Show all lines of the listing that contain the word "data".

..........

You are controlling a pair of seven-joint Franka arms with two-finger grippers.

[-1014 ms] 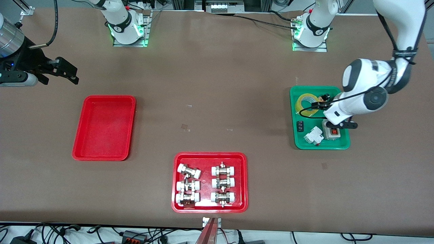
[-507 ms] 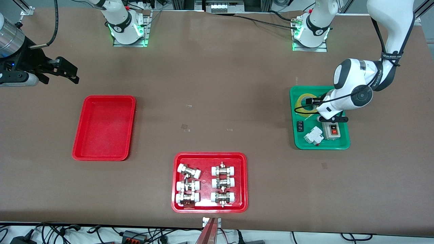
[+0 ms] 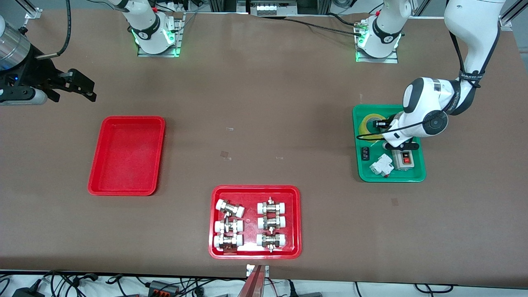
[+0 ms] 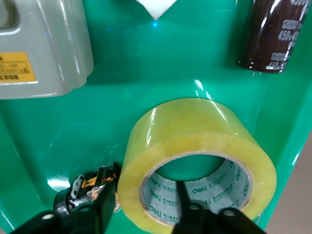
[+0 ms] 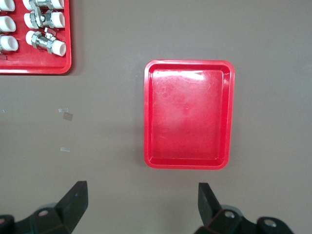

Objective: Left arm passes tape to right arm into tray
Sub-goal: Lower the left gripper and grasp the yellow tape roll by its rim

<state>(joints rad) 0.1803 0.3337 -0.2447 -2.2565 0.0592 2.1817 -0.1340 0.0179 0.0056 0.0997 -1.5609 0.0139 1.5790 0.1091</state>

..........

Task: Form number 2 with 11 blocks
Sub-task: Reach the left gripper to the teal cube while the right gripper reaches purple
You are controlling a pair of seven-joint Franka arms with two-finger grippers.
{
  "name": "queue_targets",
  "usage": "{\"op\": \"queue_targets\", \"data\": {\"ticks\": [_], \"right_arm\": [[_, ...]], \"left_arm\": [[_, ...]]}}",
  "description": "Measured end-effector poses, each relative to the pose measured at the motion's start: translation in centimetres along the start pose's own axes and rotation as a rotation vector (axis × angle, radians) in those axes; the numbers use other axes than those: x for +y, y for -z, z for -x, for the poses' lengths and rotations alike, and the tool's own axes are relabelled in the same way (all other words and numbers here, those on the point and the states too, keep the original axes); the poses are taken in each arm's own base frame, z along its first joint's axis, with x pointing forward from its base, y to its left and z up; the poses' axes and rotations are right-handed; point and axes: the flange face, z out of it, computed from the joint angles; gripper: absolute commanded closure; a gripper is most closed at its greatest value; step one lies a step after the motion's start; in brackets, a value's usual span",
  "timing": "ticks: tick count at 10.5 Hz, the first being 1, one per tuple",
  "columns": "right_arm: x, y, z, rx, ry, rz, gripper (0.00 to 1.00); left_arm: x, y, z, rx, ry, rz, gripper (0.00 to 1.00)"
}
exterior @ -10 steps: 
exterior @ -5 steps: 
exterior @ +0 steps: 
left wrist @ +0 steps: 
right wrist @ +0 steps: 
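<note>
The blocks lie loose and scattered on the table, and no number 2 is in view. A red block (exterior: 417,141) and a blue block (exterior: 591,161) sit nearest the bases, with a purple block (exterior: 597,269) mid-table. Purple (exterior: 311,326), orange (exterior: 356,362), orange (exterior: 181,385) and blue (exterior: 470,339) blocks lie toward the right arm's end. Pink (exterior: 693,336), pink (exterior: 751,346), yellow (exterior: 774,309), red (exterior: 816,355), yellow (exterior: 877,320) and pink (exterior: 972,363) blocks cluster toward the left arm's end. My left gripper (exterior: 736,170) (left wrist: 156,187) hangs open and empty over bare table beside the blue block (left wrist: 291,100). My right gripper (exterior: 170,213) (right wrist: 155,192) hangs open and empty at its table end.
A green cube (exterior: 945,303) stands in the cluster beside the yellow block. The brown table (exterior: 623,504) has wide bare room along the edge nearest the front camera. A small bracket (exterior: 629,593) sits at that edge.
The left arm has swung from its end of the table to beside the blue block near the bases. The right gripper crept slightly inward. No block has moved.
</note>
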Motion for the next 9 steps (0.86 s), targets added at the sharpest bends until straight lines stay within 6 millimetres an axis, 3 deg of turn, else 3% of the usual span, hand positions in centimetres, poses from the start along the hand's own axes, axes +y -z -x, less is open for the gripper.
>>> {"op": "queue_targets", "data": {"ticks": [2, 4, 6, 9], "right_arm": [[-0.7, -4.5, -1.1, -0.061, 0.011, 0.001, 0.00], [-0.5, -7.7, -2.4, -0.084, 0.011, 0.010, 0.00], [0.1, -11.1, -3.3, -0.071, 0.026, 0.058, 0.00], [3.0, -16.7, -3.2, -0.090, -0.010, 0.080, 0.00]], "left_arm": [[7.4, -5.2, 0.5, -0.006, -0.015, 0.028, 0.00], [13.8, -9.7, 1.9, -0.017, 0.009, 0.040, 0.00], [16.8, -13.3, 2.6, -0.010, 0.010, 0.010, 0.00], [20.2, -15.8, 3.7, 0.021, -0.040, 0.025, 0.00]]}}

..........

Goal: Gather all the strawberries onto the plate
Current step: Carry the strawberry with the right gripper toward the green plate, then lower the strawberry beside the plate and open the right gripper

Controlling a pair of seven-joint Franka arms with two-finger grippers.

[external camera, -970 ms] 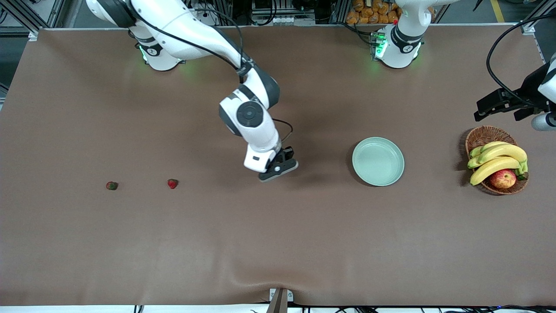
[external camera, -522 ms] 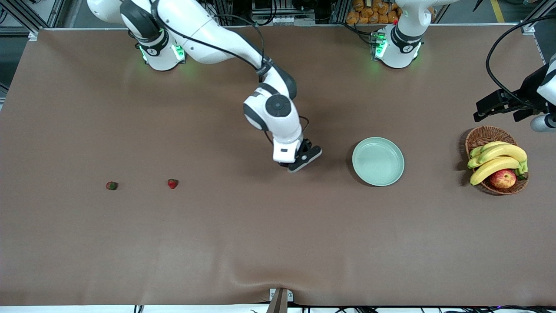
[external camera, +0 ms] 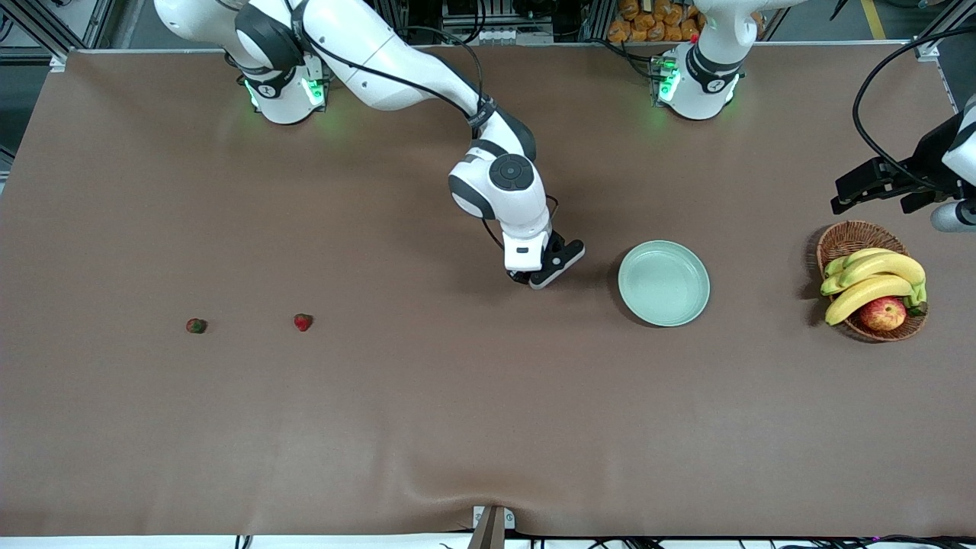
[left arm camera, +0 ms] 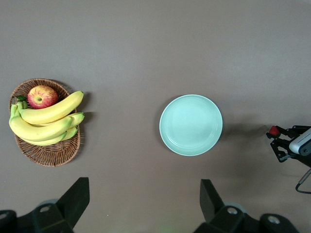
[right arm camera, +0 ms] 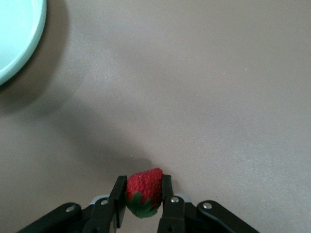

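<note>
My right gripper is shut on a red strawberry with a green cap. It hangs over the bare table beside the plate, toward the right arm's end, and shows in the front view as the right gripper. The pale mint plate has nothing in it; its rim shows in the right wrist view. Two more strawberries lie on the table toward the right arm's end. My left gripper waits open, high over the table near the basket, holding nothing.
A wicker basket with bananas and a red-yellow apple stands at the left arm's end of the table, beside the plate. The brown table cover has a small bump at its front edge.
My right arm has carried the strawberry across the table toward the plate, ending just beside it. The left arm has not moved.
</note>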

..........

◆ **WRITTEN RESPONSE**
  "usage": "{\"op\": \"queue_targets\", \"data\": {\"ticks\": [_], \"right_arm\": [[_, ...]], \"left_arm\": [[_, ...]]}}",
>>> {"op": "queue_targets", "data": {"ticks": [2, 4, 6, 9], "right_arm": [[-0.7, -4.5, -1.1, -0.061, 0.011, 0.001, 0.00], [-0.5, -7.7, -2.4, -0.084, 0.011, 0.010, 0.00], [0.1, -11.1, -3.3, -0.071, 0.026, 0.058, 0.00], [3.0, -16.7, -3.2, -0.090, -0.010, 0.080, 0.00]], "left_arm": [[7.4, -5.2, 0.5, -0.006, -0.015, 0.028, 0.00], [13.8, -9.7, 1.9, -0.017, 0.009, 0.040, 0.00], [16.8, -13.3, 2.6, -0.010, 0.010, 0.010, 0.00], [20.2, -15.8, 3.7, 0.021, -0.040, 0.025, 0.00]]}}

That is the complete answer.